Читать «Наш Современник, 2005 № 06» онлайн - страница 78

Журнал «Наш современник»

Таков парадокс: разрушительный бунт есть движение к единству. Если не видеть в нём этой диалектики и глубины — значит, нам надо поставить крест и на всём русском народе, и на всей нашей горькой истории, которая, прежде всего, есть история бунтов.

Но рассуждая о бунте как о трагическом, парадоксальном пути к единению народа, нам нельзя не вернуться назад — и нельзя ещё раз не открыть «Капитанскую дочку».

XI

Не удержусь, чтоб не привести слова Пришвина: «Моя родина не Елец, где я родился, не Петербург, где наладился жить, — то и другое для меня теперь археология; моя родина, не превзойденная в простой красоте, в сочетавшейся с нею доброте и мудрости, — моя родина — это повесть Пушкина „Капитанская дочка“».

«Капитанская дочка» — завещание Пушкина нам: роман был напечатан в последнем прижизненном номере пушкинского «Современника». Вот если бы — думаешь иногда — освободить наших школьников от всей той учебной трухи, которой забиты их головы, и в последний год обучения обязать их неспешно и вдумчиво, с хорошим учительским комментарием, прочитать и усвоить одну только вещь — «Капитанскую дочку», — то насколько же здравым, глубоким и верным был бы взгляд молодой России на историю и на современность!

«Капитанская дочка» — это, помимо прочего, и роман о единстве народа. Мы уже говорили о том, как семейно-теплы отношения всех персонажей: Пугачёв там «отец», а Екатерина — «матушка»; солдаты — «ребятушки-детушки»; и даже мятежники, вешающие Гринёва, ободряют его фамильярно-семейным напутствием.

Народ как семья и бунт как семейная ссора — одна из опорных, важнейших идей романа.

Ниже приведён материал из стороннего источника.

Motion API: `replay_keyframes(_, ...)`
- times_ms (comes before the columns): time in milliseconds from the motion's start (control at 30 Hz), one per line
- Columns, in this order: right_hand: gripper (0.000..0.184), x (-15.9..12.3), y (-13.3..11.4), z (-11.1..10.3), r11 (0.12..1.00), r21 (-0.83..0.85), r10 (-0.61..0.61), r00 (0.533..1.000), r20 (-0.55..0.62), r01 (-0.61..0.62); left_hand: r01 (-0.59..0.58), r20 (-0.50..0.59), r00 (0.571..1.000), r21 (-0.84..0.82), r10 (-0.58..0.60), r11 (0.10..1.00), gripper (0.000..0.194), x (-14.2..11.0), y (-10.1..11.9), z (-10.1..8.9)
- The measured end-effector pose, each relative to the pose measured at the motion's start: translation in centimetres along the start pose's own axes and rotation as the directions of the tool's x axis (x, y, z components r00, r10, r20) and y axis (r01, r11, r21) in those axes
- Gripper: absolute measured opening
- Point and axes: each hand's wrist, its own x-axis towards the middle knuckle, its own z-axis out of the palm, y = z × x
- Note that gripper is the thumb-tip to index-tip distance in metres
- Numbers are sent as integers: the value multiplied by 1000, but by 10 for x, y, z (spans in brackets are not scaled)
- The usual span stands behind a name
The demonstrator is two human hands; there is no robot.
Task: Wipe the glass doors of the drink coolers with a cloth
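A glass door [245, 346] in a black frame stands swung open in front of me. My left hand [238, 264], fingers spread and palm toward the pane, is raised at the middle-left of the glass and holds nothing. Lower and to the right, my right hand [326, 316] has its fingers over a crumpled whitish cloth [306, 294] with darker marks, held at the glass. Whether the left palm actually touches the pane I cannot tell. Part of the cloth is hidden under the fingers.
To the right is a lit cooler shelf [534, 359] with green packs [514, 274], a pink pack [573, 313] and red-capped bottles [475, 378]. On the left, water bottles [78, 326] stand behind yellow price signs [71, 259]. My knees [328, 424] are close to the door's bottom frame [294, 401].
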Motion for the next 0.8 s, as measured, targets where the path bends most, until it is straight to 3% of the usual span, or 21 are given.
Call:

Неизбежное разделение, которое служит, в конечном-то счёте, единству — такая вот диалектика пушкинской мысли подтверждается и историей замысла «Капитанской дочки».

Интересно, что почти год, судя по черновым наброскам романа, героем его должен был быть некто Шванвич (Пушкин сохранил даже фамилию прототипа): это был дворянин, примкнувший к Пугачёву и входивший в круг его ближайших сподвижников, затем попавший в руки властей, но тем не менее помилованный Екатериной. Видимо, напряжение противоречий, которые Пушкин собирался вложить в образ главного персонажа, показалось ему слишком уж велико, и герой неожиданно делится надвое: Шванвич превращается в Гринёва и Швабрина. С Гринёвым остаётся удивительная судьба Шванвича, в которой были и милости от самозванца, и прощение от императрицы; Швабрин же — это Шванвич-предатель.

Со Швабриным вообще всё непросто. Зачем Пушкин рисует его так, словно пишет автопортрет? «…вошёл молодой офицер невысокого роста, с лицом смуглым и отменно некрасивым, но чрезвычайно живым… Разговор его был остёр и занимателен». Чем не Пушкин? Швабрин сослан, как юный Пушкин, и к тому же искушён в стихотворстве: недаром он называет в числе своих учителей Василья Кирилыча Тредьяковского.

Пушкин словно бы отдаёт Швабрину свои молодые черты и грехи — свою внешность, а также свой колкий язык и задиристость, свой «афеизм» — то, что он уже преодолел в свои зрелые годы.